** Problem to solve **
Within the material below, find each line bearing the word "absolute" and present it.

Segment Start: Material provided

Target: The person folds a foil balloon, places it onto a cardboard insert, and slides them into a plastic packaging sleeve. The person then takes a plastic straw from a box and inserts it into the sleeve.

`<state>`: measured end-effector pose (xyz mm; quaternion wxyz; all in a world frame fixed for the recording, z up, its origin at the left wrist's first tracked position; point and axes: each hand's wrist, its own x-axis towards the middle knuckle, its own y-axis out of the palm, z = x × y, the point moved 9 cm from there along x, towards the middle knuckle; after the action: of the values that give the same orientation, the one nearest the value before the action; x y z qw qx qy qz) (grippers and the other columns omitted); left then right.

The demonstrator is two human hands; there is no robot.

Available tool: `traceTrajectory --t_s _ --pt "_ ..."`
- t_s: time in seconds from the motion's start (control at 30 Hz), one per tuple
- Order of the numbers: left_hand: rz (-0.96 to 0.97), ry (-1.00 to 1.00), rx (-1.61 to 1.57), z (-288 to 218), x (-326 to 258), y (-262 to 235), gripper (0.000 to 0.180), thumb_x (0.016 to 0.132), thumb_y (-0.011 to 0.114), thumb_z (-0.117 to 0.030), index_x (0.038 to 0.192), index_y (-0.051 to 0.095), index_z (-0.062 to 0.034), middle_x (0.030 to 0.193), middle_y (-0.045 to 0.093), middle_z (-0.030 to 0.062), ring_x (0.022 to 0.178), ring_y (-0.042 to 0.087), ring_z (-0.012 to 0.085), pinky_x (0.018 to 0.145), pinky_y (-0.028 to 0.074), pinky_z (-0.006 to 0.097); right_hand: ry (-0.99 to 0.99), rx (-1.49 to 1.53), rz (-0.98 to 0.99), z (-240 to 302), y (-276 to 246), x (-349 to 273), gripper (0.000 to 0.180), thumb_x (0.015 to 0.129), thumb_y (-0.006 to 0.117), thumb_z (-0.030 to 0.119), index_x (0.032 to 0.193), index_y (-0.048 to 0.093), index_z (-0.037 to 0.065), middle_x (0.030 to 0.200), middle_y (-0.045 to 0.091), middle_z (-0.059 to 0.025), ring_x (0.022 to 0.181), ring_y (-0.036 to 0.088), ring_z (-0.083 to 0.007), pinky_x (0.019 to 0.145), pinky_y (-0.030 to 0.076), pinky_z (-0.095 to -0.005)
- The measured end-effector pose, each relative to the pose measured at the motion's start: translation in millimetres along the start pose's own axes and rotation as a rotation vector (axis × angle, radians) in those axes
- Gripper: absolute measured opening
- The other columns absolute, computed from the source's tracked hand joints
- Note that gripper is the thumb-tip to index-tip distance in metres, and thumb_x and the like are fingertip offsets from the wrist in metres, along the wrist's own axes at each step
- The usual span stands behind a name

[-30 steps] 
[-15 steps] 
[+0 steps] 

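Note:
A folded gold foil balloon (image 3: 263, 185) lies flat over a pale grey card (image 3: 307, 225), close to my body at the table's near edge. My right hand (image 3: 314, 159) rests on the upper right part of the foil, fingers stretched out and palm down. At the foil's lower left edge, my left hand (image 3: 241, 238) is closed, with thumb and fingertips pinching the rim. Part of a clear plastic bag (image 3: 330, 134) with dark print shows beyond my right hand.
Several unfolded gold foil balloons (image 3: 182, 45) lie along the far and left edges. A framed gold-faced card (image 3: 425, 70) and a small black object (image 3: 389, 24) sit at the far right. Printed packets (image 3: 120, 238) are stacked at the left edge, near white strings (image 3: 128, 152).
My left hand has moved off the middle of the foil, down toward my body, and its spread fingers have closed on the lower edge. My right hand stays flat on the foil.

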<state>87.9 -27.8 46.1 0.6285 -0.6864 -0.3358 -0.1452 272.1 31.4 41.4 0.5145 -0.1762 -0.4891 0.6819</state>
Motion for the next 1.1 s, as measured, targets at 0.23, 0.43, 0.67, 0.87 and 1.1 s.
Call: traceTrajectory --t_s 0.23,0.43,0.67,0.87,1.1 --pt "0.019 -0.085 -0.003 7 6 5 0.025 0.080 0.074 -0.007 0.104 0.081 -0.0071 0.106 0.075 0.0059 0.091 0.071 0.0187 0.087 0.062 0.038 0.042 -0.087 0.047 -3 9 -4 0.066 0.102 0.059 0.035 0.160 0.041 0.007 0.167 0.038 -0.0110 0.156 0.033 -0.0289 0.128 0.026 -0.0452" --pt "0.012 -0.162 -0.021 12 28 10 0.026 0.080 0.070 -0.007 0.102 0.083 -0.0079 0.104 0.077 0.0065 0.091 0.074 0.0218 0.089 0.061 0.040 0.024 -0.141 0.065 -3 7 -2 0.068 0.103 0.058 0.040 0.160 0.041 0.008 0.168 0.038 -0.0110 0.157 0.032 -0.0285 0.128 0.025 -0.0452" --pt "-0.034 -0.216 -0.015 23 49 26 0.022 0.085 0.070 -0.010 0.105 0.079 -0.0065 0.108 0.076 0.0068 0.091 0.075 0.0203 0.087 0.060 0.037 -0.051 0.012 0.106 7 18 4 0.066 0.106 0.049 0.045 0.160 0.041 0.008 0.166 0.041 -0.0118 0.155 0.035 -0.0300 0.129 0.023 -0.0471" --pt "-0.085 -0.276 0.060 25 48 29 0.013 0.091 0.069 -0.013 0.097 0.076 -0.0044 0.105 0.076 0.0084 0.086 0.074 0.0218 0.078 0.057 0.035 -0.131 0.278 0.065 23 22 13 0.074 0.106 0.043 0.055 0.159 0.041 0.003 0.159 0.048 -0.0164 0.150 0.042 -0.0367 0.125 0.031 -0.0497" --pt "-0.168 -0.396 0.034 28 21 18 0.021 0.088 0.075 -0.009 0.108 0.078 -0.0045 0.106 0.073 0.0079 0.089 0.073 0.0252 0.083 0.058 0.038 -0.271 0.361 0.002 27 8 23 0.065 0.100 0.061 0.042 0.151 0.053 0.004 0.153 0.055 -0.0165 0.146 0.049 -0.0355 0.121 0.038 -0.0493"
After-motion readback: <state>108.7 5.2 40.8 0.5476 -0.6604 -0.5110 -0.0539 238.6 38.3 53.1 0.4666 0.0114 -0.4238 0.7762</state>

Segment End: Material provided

** Task response **
- Gripper: absolute measured opening
- The other columns absolute, computed from the source's tracked hand joints

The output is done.